(DATASET SECTION):
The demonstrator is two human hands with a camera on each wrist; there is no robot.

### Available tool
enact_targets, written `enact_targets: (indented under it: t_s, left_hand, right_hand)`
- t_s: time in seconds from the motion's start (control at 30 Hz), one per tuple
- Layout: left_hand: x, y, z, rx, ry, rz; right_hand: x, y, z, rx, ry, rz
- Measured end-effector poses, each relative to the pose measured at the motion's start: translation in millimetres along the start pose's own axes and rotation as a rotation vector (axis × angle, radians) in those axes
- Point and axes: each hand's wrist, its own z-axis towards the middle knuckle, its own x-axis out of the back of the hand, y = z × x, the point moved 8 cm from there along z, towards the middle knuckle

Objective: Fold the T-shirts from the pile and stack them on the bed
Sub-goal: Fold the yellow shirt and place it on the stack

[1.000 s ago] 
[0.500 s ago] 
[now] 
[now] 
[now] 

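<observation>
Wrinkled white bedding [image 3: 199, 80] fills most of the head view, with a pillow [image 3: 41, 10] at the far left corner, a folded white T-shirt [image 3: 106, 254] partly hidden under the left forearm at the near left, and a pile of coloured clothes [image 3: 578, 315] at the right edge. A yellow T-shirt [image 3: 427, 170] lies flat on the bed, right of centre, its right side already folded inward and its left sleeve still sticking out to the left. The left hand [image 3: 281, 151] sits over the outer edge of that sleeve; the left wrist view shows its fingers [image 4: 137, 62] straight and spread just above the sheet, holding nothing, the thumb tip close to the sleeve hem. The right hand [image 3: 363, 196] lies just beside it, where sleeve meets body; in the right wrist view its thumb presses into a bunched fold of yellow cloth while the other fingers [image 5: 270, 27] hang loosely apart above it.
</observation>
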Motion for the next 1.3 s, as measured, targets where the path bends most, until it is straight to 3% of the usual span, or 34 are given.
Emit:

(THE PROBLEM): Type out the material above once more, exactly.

(OUTPUT BELOW):
The demonstrator is two human hands with a camera on each wrist; there is no robot.

### Available tool
enact_targets, written `enact_targets: (indented under it: t_s, left_hand, right_hand)`
- t_s: time in seconds from the motion's start (control at 30 Hz), one per tuple
- Layout: left_hand: x, y, z, rx, ry, rz; right_hand: x, y, z, rx, ry, rz
- Measured end-effector poses, each relative to the pose measured at the motion's start: translation in millimetres along the start pose's own axes and rotation as a rotation vector (axis × angle, radians) in those axes
- Point and axes: each hand's wrist, its own z-axis towards the middle knuckle, its own x-axis out of the back of the hand, y = z × x, the point moved 8 cm from there along z, towards the middle knuckle

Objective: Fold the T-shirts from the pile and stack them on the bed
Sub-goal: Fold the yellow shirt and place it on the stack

[1.000 s ago] 
[0.500 s ago] 
[now] 
[now] 
[now] 

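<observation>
Wrinkled white bedding [image 3: 199, 80] fills most of the head view, with a pillow [image 3: 41, 10] at the far left corner, a folded white T-shirt [image 3: 106, 254] partly hidden under the left forearm at the near left, and a pile of coloured clothes [image 3: 578, 315] at the right edge. A yellow T-shirt [image 3: 427, 170] lies flat on the bed, right of centre, its right side already folded inward and its left sleeve still sticking out to the left. The left hand [image 3: 281, 151] sits over the outer edge of that sleeve; the left wrist view shows its fingers [image 4: 137, 62] straight and spread just above the sheet, holding nothing, the thumb tip close to the sleeve hem. The right hand [image 3: 363, 196] lies just beside it, where sleeve meets body; in the right wrist view its thumb presses into a bunched fold of yellow cloth while the other fingers [image 5: 270, 27] hang loosely apart above it.
</observation>
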Motion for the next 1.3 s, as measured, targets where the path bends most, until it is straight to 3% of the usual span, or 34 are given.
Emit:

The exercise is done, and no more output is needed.